Wenn Nelly doch nur ein wenig mehr Gefühl in den Fingern hätte, dachte sie flüchtig und schaute hinaus. Im tiefen Lichteinfall dieses Aprilnachmittages wirkte die Straße seltsam fremd und zugleich verheißungsvoll. „Cis, meine Liebe!”, sagte sie nach hinten.
Nun schon zum dritten Mal spielte Nelly an dieser Stelle ein C. Doch Elisas Gedanken schweiften ab, denn nun erblickte sie eine Gestalt, die unscharf im grellen Gegenlicht mitten auf der Fahrbahn lief. Unterdessen brach Nellys Spiel ab und das Nocturne begann noch einmal von vorne. Ein Mann im wehenden Mantel. Zu warm für diesen Frühlingstag, entschied Elisa und spürte ein unangenehmes Kribbeln im Nacken. Mit Erwartung und zugleich Abwehr beobachtete sie, wie der Mann in gerade jenem Tempo auf sie zukam, in welchem Nelly sich der Cis-Stelle näherte.
Drei Takte noch, drei Schritte. Jetzt zwei. Der Mann im Mantel erreichte das Fenster und Nelly spielte ein C. Wie ein ungelöstes Rätsel hing es in der Luft.
Unwillkürlich trat Elisa einen Schritt zurück. Hatte er hereingeschaut?
Nelly spielte den Takt noch einmal, und endlich ertönte das langersehnte Cis. Elisa blinzelte. In der Brust pochte ein feiner spitzer Schmerz. Ja. Er hatte sie gesehen. Wie einen Nadelstich spürte sie seinen Blick hinten im Kopf. Nelly spielte weiter und Elisa beugte sich vor. Auf der Straße war niemand mehr zu sehen. Endlich – wie lange stand sie dort am Fenster? - wandte sie sich ab und erkannte, dass Nelly die Noten längst eingepackt hatte und wartete.
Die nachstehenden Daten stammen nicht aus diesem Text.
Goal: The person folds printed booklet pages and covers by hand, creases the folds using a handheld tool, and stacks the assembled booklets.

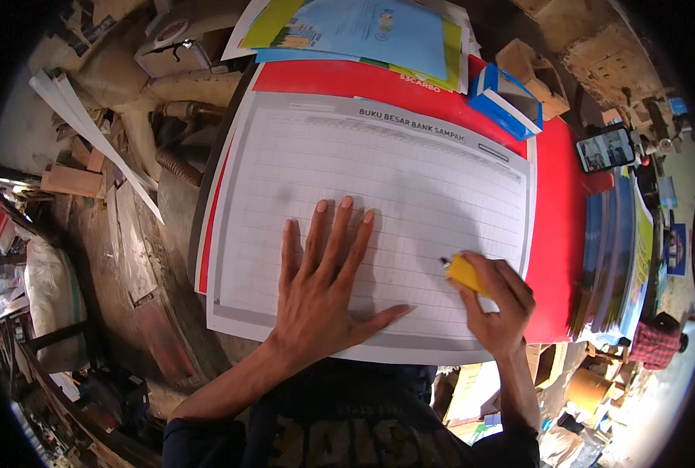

”Soll ich es bis zur nächsten Stunde noch einmal üben?”, fragte sie schüchtern. ”Tu das, meine Liebe. Und mit etwas mehr Gefühl”, sagte Elisa und bemerkte irritiert ein Beben in ihrer Stimme. Nelly klemmte die Tasche unter den Arm. Denk an etwas Wehmütiges, dachte Elisa, an etwas, das für immer vergangen ist. Denk an etwas Verlorenes, von dem du nicht wissen wirst, was es ist. Verwirrt spürte sie den Wunsch, das Kind zu umarmen. Ihm etwas zu sagen.
”Nächste Stunde“, murmelte sie.
Sie gingen hinaus in den dunklen Flur und Nelly öffnete die Haustür. Unversehens ergoss sich eine Flut Sonnenlicht über das Mädchen, ein Wasserfall aus purer Helligkeit. Geblendet hob Elisa die Hand und wich zurück. Nelly hingegen trat ohne Zögern hinaus in die gleißende Sonnenflut und verschwand im flirrenden Licht.
Elisa erschauerte. Nicht das Verlorene oder Vergangene war es, woran Nelly denken würde. Nein, es war das unausweichlich Zukünftige, das unlösbare Rätsel, die immerwährende Verheißung. Elisa trat hinaus in den Vorgarten, wo die Narzissen in gelber Pracht schwankten, und setzte sich auf die Bank. Die Strahlen der Sonne wärmten ihr Gesicht. Sie schloss die Augen. Ja. Er hatte ihr zugenickt. Eine Ruhe legte sich über sie, füllte sie aus. Ein Ton, ein Leuchten, dann nichts.